FastAPI Automatic Interactive Docs

FastAPI generates two documentation pages for your API with zero extra code. These pages let you read about your endpoints and test them directly in the browser. This saves time during development and makes sharing your API with teammates much easier.

The Two Documentation Pages

Swagger UI — at /docs

Visit http://127.0.0.1:8000/docs while your app is running. You see a clean page that lists every route in your API. Each route shows the HTTP method, the path, and a button to expand it and test it live.

ReDoc — at /redoc

Visit http://127.0.0.1:8000/redoc for a reading-friendly, structured reference page. ReDoc is better for sharing with people who just want to read the API design without testing it.

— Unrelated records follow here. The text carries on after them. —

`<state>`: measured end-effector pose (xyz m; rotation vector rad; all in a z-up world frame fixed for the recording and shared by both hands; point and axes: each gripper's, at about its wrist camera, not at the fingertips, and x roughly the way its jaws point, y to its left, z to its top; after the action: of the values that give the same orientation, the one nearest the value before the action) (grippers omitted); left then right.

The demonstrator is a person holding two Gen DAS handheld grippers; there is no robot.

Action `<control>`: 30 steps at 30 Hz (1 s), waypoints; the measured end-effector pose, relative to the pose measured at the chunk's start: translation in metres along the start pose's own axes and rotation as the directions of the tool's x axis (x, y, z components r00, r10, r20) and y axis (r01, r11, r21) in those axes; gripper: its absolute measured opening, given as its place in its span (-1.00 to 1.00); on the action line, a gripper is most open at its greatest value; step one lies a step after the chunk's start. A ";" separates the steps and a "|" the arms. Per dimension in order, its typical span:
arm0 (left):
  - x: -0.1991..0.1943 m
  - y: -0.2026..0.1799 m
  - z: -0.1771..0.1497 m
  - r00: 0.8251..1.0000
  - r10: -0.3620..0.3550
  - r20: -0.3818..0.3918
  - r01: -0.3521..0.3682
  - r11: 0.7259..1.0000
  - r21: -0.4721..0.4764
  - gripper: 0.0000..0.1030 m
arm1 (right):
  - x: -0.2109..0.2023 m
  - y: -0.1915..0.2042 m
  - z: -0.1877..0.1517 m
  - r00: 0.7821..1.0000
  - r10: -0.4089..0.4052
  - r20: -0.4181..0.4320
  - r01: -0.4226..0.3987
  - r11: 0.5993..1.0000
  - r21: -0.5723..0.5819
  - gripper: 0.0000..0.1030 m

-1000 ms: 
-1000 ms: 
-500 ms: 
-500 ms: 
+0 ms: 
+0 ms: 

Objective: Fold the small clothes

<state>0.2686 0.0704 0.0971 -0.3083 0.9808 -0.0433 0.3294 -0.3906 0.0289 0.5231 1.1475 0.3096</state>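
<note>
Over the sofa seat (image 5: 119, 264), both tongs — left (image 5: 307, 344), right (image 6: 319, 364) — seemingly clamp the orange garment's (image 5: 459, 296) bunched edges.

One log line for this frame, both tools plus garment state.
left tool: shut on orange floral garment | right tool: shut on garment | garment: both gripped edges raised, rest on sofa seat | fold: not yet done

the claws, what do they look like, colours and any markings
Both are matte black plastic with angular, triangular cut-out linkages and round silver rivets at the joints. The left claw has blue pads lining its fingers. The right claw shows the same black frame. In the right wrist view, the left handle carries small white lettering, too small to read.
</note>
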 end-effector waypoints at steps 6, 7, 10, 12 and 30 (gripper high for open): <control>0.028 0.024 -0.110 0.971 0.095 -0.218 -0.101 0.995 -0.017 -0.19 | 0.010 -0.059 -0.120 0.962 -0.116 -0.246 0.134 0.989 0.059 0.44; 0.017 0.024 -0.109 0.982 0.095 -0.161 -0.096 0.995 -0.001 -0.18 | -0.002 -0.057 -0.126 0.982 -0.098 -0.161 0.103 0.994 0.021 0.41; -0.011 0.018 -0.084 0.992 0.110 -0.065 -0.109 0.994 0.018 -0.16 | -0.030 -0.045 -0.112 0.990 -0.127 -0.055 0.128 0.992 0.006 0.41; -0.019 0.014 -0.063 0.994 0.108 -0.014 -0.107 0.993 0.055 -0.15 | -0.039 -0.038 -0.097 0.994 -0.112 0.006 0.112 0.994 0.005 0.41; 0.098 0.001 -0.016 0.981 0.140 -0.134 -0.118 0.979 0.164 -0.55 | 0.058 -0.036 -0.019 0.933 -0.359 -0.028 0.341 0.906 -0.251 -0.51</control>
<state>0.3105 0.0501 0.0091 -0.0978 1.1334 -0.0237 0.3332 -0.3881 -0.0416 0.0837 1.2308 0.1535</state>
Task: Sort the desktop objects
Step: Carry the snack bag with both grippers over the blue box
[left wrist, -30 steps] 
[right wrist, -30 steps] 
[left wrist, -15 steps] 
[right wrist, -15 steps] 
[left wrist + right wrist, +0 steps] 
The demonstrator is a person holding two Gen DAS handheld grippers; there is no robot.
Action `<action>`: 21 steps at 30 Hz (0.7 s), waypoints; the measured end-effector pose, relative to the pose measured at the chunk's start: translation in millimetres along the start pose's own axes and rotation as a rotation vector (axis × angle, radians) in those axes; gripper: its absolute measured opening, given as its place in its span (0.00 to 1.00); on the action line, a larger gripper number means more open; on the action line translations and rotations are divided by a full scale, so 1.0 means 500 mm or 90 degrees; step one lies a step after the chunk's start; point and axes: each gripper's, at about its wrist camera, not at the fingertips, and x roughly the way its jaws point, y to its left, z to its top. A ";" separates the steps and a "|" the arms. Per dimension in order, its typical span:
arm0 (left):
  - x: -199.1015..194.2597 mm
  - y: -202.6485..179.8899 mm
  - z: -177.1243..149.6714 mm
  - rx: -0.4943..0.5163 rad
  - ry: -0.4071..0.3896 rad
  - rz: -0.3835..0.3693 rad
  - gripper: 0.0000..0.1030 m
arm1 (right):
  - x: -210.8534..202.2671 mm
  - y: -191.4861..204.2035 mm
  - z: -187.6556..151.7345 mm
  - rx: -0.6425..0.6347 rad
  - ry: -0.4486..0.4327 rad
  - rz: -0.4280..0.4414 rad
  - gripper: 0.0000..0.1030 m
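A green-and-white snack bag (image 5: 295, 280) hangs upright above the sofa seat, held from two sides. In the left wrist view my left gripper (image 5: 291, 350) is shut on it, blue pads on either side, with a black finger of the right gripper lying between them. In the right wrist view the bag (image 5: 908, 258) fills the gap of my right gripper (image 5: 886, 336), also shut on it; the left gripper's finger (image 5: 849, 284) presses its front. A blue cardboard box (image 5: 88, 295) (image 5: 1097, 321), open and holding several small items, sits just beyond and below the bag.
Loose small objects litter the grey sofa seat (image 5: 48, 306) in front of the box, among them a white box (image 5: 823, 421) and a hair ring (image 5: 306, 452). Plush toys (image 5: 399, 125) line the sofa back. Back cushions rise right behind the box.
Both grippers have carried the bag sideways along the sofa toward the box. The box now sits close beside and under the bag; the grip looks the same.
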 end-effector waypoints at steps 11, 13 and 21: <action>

How FastAPI Builds These Pages Automatically

Your Python Code
       |
       | FastAPI reads your:
       |   - route paths
       |   - function parameters
       |   - Pydantic models
       |   - return types
       v
  OpenAPI Schema (JSON)
  at /openapi.json
       |
       v
  Swagger UI reads this schema
  and draws the interactive page

FastAPI generates an OpenAPI schema — a standardized JSON description of your API. Swagger UI and ReDoc both read this schema and display it visually. You never write the schema by hand.

What You See on the /docs Page

Each route on the Swagger UI page shows:

  • The HTTP method badge (green for GET, blue for POST, orange for PUT, red for DELETE)
  • The URL path
  • A short description (if you add a docstring to your function)
  • An "Execute" button to send a real request

Adding Descriptions to Your Routes

Add a docstring inside your function and FastAPI shows it in the docs:

@app.get("/users")
def get_users():
    """
    Returns a list of all registered users.
    Each user has an id, name, and email.
    """
    return [{"id": 1, "name": "Priya"}]

FastAPI picks up that docstring and displays it on the /docs page. No extra configuration needed.

Adding Titles and Descriptions to the Whole App

You can add a title, description, and version number to your entire API when you create the app object:

app = FastAPI(
    title="Student Management API",
    description="Manage student records, courses, and grades.",
    version="2.1.0"
)

These details appear at the top of both /docs and /redoc.

How to Test an Endpoint in /docs

Follow these steps on the Swagger UI page:

Step 1: Click on any route (e.g., GET /users)
        ↓
Step 2: Click the "Try it out" button
        ↓
Step 3: Fill in any required parameters
        ↓
Step 4: Click "Execute"
        ↓
Step 5: See the real response below:
        - Response body (JSON)
        - HTTP status code
        - Response headers

The OpenAPI JSON — The Engine Behind the Docs

Visit http://127.0.0.1:8000/openapi.json to see the raw schema that powers the docs pages. Other tools — like API gateways, code generators, and testing tools — also read this schema to integrate with your API automatically.

Adding Tags to Group Your Routes

As your API grows, you can group routes into sections using tags:

@app.get("/users", tags=["Users"])
def get_users():
    return []

@app.get("/products", tags=["Products"])
def get_products():
    return []

The /docs page now shows two collapsible sections: one labeled Users and one labeled Products. This keeps large APIs organized and readable.

Key Points

  • FastAPI auto-generates /docs (Swagger UI) and /redoc (ReDoc) for every app.
  • These pages come from the OpenAPI schema at /openapi.json.
  • Add docstrings to functions to show descriptions in the docs.
  • Pass title, description, and version to FastAPI() for a professional header.
  • Use tags on routes to group them into sections inside /docs.